Task to complete: Return each line exactly as written. Begin with the first line of the entries and end with the line that has "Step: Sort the".

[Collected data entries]
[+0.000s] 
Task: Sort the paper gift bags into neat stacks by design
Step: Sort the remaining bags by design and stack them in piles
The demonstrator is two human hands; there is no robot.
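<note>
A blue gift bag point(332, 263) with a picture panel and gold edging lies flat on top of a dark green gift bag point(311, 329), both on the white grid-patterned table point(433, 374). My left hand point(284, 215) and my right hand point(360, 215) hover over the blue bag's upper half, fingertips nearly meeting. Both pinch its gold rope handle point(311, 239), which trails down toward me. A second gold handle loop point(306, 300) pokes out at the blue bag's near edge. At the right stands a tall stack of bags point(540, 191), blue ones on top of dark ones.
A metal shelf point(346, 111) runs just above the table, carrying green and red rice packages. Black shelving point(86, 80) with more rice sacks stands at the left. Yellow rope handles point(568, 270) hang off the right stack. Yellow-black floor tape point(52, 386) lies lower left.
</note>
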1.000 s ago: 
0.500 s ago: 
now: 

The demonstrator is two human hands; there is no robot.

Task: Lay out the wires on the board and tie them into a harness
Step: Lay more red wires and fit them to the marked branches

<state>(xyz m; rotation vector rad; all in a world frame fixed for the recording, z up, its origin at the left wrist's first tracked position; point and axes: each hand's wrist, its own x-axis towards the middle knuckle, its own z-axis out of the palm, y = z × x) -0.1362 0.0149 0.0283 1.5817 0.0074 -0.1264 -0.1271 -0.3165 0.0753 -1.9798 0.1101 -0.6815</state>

Your response:
[+0.000s] 
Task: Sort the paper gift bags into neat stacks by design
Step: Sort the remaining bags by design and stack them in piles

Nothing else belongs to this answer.